* [Problem description] Each line below that includes "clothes" counts once; report the total and nothing more.

=== Section Start ===

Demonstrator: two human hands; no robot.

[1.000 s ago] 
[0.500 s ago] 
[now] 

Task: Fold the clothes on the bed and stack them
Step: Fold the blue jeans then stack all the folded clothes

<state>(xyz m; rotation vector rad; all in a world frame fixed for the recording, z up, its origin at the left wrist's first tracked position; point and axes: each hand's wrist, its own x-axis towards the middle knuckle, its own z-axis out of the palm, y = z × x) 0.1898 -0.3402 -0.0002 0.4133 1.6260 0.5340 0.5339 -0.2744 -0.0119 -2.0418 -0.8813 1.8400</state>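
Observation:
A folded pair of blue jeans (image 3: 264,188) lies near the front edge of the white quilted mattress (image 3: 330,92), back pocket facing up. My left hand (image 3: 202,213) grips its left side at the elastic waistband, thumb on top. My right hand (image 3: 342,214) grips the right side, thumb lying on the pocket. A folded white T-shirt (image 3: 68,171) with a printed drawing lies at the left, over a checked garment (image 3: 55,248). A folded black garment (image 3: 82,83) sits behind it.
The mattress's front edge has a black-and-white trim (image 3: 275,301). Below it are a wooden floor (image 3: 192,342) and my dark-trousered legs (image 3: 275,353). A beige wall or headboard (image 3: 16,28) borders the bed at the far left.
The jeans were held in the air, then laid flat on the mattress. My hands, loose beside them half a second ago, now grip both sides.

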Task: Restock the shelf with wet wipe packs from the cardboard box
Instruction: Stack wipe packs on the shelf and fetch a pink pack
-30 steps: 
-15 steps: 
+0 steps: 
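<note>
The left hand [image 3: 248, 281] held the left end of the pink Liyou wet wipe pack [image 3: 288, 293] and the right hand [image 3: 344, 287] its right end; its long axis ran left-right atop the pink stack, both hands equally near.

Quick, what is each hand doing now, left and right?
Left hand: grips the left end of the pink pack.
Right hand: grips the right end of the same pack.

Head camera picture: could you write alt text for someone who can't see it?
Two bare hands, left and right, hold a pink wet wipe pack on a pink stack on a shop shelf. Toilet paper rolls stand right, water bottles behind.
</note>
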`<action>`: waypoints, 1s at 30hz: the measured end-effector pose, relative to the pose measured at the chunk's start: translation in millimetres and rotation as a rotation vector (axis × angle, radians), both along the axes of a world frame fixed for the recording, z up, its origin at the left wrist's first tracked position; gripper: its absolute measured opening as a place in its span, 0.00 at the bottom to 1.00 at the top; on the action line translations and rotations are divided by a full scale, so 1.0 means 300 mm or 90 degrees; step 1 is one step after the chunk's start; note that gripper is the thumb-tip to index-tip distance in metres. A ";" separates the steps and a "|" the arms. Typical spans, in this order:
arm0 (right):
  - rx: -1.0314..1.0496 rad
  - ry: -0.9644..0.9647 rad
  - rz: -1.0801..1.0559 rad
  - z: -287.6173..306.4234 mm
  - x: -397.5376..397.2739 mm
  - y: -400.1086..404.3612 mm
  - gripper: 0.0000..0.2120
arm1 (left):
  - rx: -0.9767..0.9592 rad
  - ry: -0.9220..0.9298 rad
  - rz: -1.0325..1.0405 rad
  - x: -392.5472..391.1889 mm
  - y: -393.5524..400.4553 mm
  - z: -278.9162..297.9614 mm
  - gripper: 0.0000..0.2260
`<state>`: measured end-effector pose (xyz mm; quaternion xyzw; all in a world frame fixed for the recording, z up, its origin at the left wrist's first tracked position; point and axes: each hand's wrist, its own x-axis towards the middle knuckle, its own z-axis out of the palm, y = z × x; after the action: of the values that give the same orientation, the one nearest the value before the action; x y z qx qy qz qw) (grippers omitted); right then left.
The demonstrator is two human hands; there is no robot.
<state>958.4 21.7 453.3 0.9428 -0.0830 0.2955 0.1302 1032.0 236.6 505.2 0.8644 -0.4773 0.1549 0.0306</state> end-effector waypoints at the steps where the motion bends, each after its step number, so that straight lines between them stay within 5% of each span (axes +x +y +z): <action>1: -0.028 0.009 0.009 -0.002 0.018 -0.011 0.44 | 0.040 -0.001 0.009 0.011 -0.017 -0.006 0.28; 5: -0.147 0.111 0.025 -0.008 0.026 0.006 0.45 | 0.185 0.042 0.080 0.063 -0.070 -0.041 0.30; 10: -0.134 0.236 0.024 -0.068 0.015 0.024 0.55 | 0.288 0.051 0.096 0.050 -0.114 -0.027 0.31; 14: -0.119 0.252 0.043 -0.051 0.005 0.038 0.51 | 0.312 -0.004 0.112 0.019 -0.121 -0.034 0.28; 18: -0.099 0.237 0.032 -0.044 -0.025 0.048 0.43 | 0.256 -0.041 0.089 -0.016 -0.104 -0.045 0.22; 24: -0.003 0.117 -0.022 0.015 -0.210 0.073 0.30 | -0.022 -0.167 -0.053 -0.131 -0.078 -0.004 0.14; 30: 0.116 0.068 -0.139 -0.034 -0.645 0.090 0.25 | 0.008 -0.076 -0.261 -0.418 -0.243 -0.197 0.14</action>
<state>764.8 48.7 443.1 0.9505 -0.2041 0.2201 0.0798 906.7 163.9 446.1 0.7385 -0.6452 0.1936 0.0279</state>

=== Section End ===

* [Result] 2